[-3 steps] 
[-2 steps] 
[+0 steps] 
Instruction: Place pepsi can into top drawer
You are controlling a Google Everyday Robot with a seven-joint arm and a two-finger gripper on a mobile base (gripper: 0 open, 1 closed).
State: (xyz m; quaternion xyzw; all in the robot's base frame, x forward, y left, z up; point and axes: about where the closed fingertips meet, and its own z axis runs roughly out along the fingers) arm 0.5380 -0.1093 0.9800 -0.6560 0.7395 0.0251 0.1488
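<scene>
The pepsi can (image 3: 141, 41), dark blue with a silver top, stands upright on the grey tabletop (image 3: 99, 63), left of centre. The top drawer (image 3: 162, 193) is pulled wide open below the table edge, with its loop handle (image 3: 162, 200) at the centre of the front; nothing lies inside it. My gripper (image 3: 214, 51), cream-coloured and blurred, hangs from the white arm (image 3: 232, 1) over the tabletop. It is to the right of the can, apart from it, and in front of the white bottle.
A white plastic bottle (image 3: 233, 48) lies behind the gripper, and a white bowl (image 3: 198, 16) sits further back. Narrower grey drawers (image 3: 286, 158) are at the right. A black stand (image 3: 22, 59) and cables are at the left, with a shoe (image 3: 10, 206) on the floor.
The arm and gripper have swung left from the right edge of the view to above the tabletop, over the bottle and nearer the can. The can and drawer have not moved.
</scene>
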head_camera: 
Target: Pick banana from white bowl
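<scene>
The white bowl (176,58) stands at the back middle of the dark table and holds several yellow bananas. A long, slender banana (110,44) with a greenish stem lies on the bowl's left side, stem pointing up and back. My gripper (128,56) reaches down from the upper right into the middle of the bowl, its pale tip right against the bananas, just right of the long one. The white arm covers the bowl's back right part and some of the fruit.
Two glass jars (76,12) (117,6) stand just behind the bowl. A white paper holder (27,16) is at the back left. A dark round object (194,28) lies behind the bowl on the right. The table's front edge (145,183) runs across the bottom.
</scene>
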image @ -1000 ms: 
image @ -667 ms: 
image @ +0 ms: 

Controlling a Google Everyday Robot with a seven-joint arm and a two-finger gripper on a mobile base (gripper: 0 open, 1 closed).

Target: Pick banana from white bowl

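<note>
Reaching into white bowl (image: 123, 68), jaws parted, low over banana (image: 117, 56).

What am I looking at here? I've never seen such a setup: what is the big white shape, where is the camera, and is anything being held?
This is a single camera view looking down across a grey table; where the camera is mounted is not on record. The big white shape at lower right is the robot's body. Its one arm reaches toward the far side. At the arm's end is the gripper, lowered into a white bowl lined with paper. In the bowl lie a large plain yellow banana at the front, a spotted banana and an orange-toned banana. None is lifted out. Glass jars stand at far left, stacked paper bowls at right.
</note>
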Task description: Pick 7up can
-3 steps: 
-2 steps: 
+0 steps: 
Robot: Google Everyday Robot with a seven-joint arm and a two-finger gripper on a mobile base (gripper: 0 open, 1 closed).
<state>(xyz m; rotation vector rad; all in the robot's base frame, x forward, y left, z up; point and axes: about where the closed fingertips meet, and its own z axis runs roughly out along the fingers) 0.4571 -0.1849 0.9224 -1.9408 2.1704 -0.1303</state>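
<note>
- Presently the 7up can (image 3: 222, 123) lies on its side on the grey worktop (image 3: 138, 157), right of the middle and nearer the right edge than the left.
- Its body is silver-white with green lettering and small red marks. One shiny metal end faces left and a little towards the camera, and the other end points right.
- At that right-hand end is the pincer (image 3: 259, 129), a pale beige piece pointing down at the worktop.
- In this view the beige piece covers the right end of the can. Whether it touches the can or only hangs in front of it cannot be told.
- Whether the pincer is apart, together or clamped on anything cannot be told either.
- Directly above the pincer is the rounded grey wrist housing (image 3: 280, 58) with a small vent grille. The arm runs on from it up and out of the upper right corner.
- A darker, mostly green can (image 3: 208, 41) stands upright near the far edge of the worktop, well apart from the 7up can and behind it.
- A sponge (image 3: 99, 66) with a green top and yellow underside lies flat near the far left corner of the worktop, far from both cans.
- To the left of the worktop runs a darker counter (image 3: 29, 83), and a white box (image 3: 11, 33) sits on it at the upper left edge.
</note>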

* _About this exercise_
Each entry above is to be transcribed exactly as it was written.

* _Response to this exercise_
[-3 steps] 
[-2 steps] 
[+0 steps] 
Instruction: Place pepsi can into top drawer
You are controlling a Google Everyday Robot with a seven-joint arm and a two-finger gripper on a mobile base (gripper: 0 open, 1 closed).
State: (xyz m; quaternion xyzw; all in the robot's base frame, x forward, y left, z up; point and axes: about where the closed fingertips meet, and its own z axis runs roughly out along the fingers) arm 0.5380 -0.1093 0.9800 -0.6560 0.7395 0.0251 0.1488
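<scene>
The pepsi can (image 3: 141, 41), dark blue with a silver top, stands upright on the grey tabletop (image 3: 99, 63), left of centre. The top drawer (image 3: 162, 193) is pulled wide open below the table edge, with its loop handle (image 3: 162, 200) at the centre of the front; nothing lies inside it. My gripper (image 3: 214, 51), cream-coloured and blurred, hangs from the white arm (image 3: 232, 1) over the tabletop. It is to the right of the can, apart from it, and in front of the white bottle.
A white plastic bottle (image 3: 233, 48) lies behind the gripper, and a white bowl (image 3: 198, 16) sits further back. Narrower grey drawers (image 3: 286, 158) are at the right. A black stand (image 3: 22, 59) and cables are at the left, with a shoe (image 3: 10, 206) on the floor.
The arm and gripper have swung left from the right edge of the view to above the tabletop, over the bottle and nearer the can. The can and drawer have not moved.
</scene>
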head_camera: 
Target: Pick banana from white bowl
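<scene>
The white bowl (176,58) stands at the back middle of the dark table and holds several yellow bananas. A long, slender banana (110,44) with a greenish stem lies on the bowl's left side, stem pointing up and back. My gripper (128,56) reaches down from the upper right into the middle of the bowl, its pale tip right against the bananas, just right of the long one. The white arm covers the bowl's back right part and some of the fruit.
Two glass jars (76,12) (117,6) stand just behind the bowl. A white paper holder (27,16) is at the back left. A dark round object (194,28) lies behind the bowl on the right. The table's front edge (145,183) runs across the bottom.
</scene>
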image @ -1000 ms: 
image @ -667 ms: 
image @ +0 ms: 

Controlling a Google Everyday Robot with a seven-joint arm and a two-finger gripper on a mobile base (gripper: 0 open, 1 closed).

Target: Pick banana from white bowl

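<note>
Reaching into white bowl (image: 123, 68), jaws parted, low over banana (image: 117, 56).

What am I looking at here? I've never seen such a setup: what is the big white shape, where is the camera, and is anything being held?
This is a single camera view looking down across a grey table; where the camera is mounted is not on record. The big white shape at lower right is the robot's body. Its one arm reaches toward the far side. At the arm's end is the gripper, lowered into a white bowl lined with paper. In the bowl lie a large plain yellow banana at the front, a spotted banana and an orange-toned banana. None is lifted out. Glass jars stand at far left, stacked paper bowls at right.
</note>
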Task description: Pick 7up can
-3 steps: 
-2 steps: 
+0 steps: 
Robot: Google Everyday Robot with a seven-joint arm and a two-finger gripper on a mobile base (gripper: 0 open, 1 closed).
<state>(xyz m; rotation vector rad; all in the robot's base frame, x forward, y left, z up; point and axes: about where the closed fingertips meet, and its own z axis runs roughly out along the fingers) 0.4571 -0.1849 0.9224 -1.9408 2.1704 -0.1303</state>
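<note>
- Presently the 7up can (image 3: 222, 123) lies on its side on the grey worktop (image 3: 138, 157), right of the middle and nearer the right edge than the left.
- Its body is silver-white with green lettering and small red marks. One shiny metal end faces left and a little towards the camera, and the other end points right.
- At that right-hand end is the pincer (image 3: 259, 129), a pale beige piece pointing down at the worktop.
- In this view the beige piece covers the right end of the can. Whether it touches the can or only hangs in front of it cannot be told.
- Whether the pincer is apart, together or clamped on anything cannot be told either.
- Directly above the pincer is the rounded grey wrist housing (image 3: 280, 58) with a small vent grille. The arm runs on from it up and out of the upper right corner.
- A darker, mostly green can (image 3: 208, 41) stands upright near the far edge of the worktop, well apart from the 7up can and behind it.
- A sponge (image 3: 99, 66) with a green top and yellow underside lies flat near the far left corner of the worktop, far from both cans.
- To the left of the worktop runs a darker counter (image 3: 29, 83), and a white box (image 3: 11, 33) sits on it at the upper left edge.
</note>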

The answer is complete, and the exercise is done.